LONDON (Reuters) - The European Medicines Agency, which is moving from London to Amsterdam because of Brexit, has been taken to court by its UK landlord, which wants it to keep paying a rent bill estimated at around 500 million pounds.
Europe’s equivalent of the U.S. Food and Drug Administration signed a 25-year lease in 2014 on its premises in London’s Canary Wharf district, but it now argues Brexit amounts to an unforeseen event of “frustration” of the lease - a potential legal get-out.
Property owner Canary Wharf T1 Ltd disagrees and has taken the case to court, asking a judge to enforce the lease. The outstanding bill for the remainder of the lease, including service charges and rates, is some 500 million pounds.
“We feel that the EMA (European Medicines Agency) should continue to comply with their freely negotiated legal obligations,” a spokesman said.

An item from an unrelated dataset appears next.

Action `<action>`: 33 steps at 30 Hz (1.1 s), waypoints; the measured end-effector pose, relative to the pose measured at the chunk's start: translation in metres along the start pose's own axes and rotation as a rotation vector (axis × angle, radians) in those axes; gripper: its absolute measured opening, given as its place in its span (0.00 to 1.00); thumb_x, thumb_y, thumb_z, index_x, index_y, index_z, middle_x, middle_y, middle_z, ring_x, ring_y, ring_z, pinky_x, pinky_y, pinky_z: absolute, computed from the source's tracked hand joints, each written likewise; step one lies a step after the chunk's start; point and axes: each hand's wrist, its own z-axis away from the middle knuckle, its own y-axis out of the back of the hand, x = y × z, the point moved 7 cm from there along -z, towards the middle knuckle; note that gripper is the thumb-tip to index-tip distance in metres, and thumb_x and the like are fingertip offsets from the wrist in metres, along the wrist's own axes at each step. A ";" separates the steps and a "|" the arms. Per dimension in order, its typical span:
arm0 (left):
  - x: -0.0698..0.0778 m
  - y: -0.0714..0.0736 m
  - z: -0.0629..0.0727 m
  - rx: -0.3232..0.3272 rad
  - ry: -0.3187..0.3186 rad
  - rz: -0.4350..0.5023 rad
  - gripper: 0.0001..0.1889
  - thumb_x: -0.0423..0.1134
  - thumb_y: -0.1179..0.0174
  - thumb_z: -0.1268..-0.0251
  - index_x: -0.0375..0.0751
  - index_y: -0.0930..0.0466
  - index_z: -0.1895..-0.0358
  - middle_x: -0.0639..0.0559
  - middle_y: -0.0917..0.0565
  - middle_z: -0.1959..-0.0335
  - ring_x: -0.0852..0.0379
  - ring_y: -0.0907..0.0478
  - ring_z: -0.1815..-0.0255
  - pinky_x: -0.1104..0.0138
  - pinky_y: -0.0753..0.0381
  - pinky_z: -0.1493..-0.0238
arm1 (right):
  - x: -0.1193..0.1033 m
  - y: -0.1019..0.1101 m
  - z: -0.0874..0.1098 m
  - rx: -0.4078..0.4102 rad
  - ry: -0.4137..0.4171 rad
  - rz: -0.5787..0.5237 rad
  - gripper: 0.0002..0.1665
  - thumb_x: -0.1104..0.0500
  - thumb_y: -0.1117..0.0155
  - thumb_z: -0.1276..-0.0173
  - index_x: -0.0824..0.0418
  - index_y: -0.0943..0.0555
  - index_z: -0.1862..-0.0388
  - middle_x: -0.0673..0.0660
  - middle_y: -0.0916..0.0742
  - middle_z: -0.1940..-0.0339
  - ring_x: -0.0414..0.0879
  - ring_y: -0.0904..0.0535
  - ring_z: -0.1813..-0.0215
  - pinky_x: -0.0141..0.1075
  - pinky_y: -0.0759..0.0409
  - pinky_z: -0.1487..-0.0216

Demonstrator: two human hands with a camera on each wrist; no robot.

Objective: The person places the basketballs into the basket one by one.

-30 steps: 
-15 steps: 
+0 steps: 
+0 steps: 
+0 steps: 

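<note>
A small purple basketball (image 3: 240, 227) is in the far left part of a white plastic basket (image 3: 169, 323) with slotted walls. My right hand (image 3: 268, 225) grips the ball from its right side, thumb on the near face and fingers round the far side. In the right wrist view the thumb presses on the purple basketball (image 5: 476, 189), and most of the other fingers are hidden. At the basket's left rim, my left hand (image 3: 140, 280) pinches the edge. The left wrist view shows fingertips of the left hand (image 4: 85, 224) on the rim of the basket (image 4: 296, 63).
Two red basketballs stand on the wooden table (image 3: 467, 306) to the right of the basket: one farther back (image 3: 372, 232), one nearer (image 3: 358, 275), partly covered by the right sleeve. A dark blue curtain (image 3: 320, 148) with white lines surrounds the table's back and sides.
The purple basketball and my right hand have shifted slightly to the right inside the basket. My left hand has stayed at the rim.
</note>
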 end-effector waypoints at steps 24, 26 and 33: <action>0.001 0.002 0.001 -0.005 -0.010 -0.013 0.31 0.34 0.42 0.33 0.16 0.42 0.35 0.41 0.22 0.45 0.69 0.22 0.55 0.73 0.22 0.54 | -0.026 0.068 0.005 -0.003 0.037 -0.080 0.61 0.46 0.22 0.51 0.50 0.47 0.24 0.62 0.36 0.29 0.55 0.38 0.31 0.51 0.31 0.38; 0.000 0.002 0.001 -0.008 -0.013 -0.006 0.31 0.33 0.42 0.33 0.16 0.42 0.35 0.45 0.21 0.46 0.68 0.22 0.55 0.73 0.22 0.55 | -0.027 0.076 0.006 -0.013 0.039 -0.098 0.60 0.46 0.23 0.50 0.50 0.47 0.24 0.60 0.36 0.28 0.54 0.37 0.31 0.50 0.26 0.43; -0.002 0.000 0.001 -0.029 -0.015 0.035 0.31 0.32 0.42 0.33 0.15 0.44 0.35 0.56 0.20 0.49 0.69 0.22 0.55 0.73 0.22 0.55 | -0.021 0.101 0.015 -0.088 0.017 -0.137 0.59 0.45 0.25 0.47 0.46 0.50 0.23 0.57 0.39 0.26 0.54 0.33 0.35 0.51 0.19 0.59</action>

“We have been working with the EMA for nine months to see if they can resolve the issue. However, we are seeking this declaration so that the EMA is clear that its lease obligations will not be affected by Brexit.”
The EMA employs around 900 staff and is the biggest EU institution affected by Britain’s decision to leave the European Union.
Its move to a new home has sparked concerns among drugmakers, which fear potential disruption to medicines regulation. It will also require a significant redistribution of supervisory work, following the loss of UK experts from the regulatory system.
An EMA spokeswoman said the agency did not comment on ongoing legal cases.